Apesar dalguns conselhos em contrário, Paulo não teve outro remédio senão ir ao debate. Aquilo foi mas é uma autêntica balbúrdia, porque todos queriam falar ao mesmo tempo. Até que se levantou um homem com boa voz, chamado Alexandre, e que por acaso já era amigo de Paulo, que se dirigiu à multidão: «Calma! A paz esteja com todos; os que acreditam no Deus dos judeus e os que acreditam na deusa Ártemis!». Mas os ânimos não se acalmaram. Aquela multidão continuou ali a berrar por mais duma hora, sem que ninguém se entendesse. Alguns continuavam a fazer manifestações e a gritar o nome de Ártemis. Outros gritavam à blasfémia, porque judeus imundos tinham desrespeitado a deusa Ártemis. E havia também os que se divertiam com tudo aquilo...

 

De repente, apareceu no local o secretário da prefeitura nomeado pelos romanos.
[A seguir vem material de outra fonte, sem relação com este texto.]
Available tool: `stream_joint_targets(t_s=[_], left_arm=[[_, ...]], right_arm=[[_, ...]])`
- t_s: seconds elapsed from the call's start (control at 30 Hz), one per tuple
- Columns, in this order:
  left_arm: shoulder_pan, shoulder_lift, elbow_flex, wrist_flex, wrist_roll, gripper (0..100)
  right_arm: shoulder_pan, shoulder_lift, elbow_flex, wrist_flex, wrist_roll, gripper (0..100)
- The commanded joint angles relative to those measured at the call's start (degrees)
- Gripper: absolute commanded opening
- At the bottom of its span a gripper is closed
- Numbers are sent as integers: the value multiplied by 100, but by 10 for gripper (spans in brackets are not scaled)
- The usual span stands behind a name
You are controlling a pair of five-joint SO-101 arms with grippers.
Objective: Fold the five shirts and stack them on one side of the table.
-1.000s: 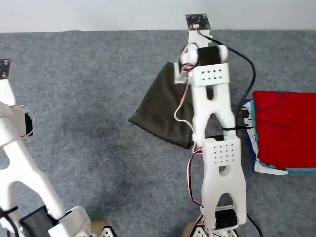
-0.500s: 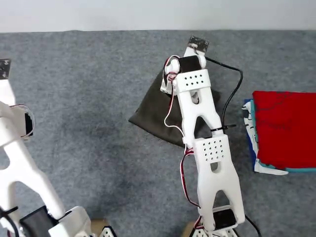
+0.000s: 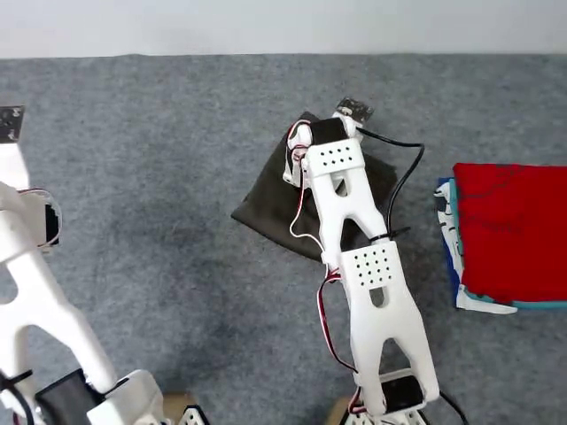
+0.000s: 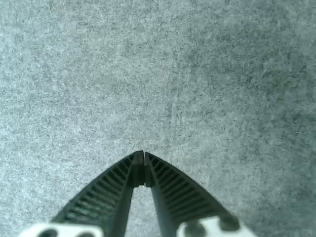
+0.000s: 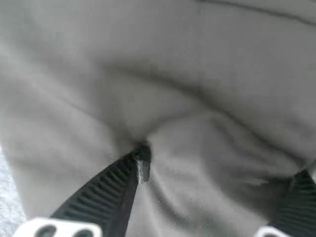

Perante o representante da autoridade, aquela gente começou a fazer silêncio. Conseguiu acalmar os ânimos dizendo mais ou menos o seguinte: «Prezados moradores de Éfeso! Toda a gente sabe que em Éfeso existe o único templo verdadeiro de Ártemis. Ninguém duvida disso. Acalmem-se todos, por favor! Ora bem, esta gente que vós estais a apupar por acaso roubou alguma coisa do templo? E, se alguém roubou alguma coisa, Demétrio já fez ou não queixa às autoridades? Já apresentou queixa às autoridades romanas? Não?! Apresentem provas, se estes homens são culpados de sacrilégio ou blasfémia contra a deusa Ártemis!».

 

Como ninguém se atreveu a contestar as palavras do representante da autoridade romana, ele concluiu: «Se as autoridades de Roma chegam a saber que não temos provas contra estas pessoas, pode acontecer que nos acusem de insurreição e então os problemas vão ser grandes. Não havendo mais nada a tratar, declaro por encerrada esta reunião. Todos para casa!». E todos se foram esgueirando para casa. Perante esta debandada geral dos presentes e pelo facto de ela se ter dado tão rapidamente, Paulo ficou ali quase boquiaberto. Mas isso durou pouco tempo. Logo a seguir, começou até a rir-se do sucedido com os seus amigos. Mas foi também um alívio muito grande aquilo ter acabado sem nenhum incidente. Por fim concluiu: «Como é que, onde quer que falemos, há sempre gente que fica assustada com as nossas histórias?! Há algo de estranho em tudo isto!».

 

Alguns dias depois, Paulo reuniu os discípulos, fez-lhes as últimas recomendações, despediu-se deles e partiu para a Macedónia. Percorreu toda essa região exortando os fiéis. Daí partiu para a Grécia onde esteve três meses. Mas também na Grécia, para além de algum sucesso, teve problemas com as pessoas. E, por isso, decidiu finalmente voltar para Jerusalém passando novamente pela Macedónia.